Data provided →
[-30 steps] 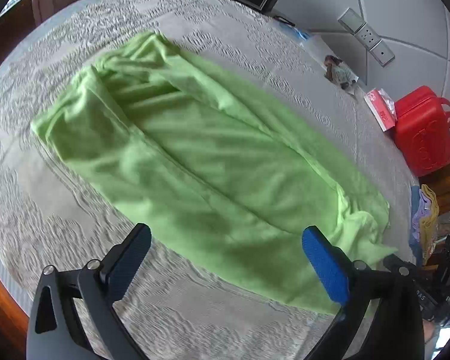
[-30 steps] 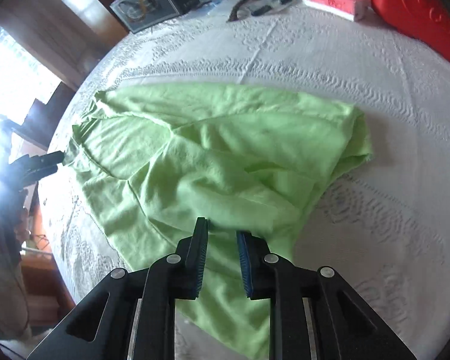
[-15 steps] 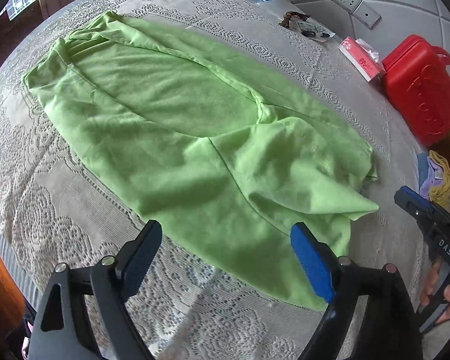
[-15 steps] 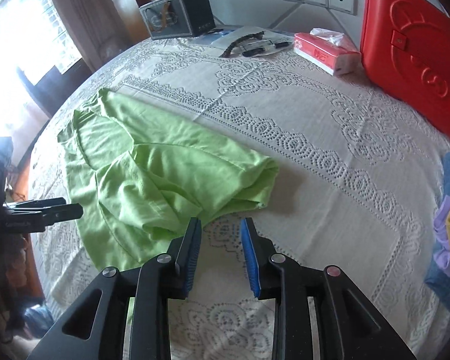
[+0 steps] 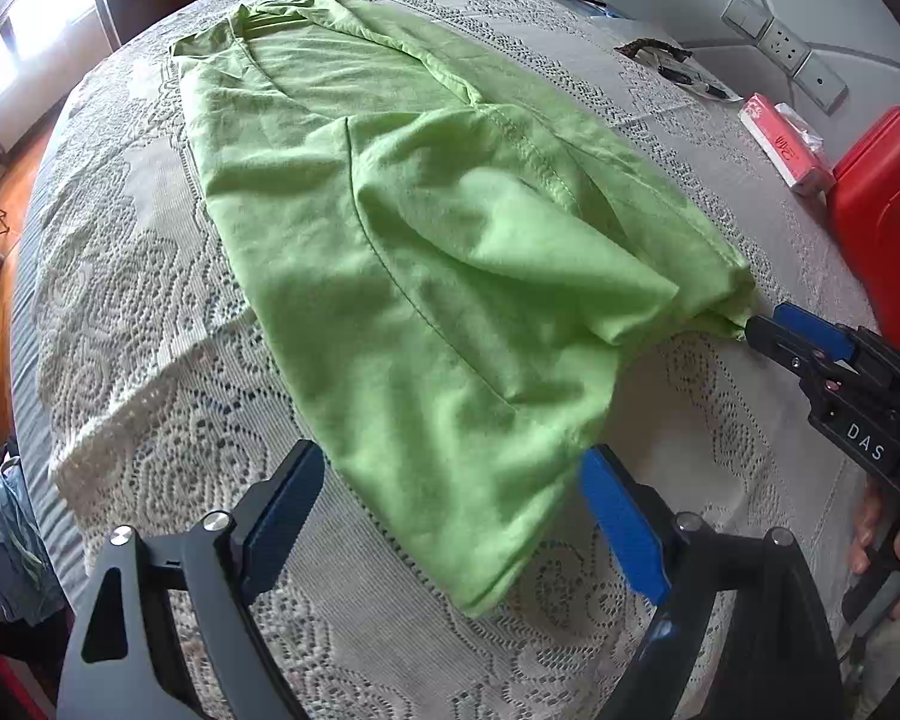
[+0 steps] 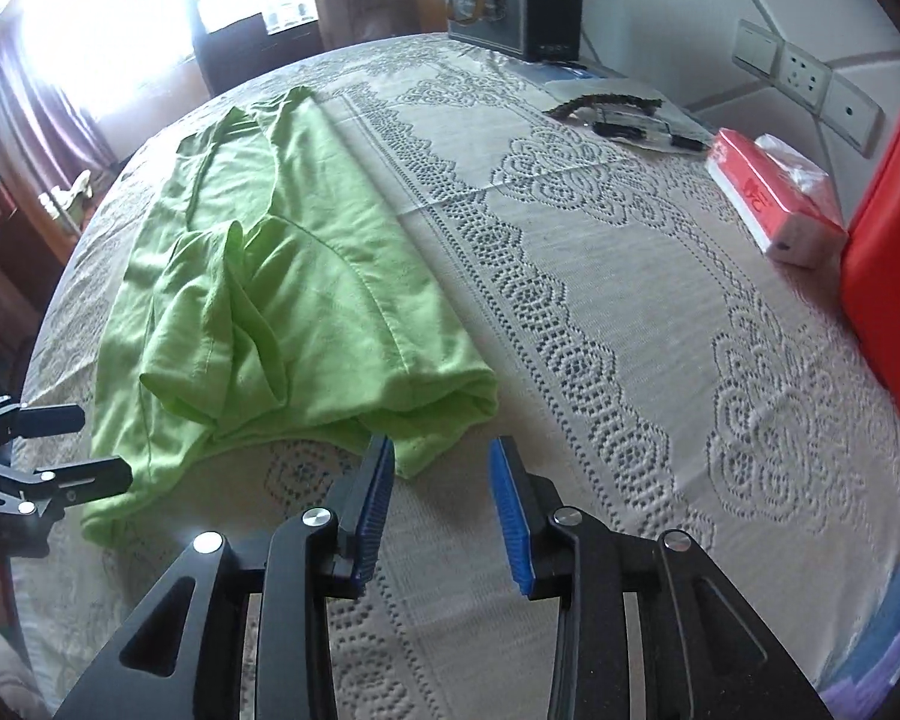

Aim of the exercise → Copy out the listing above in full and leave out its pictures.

Reply →
[-30 steps] 
[-30 steps] 
[-15 steps] 
[-15 steps] 
[+0 steps] 
[+0 steps] 

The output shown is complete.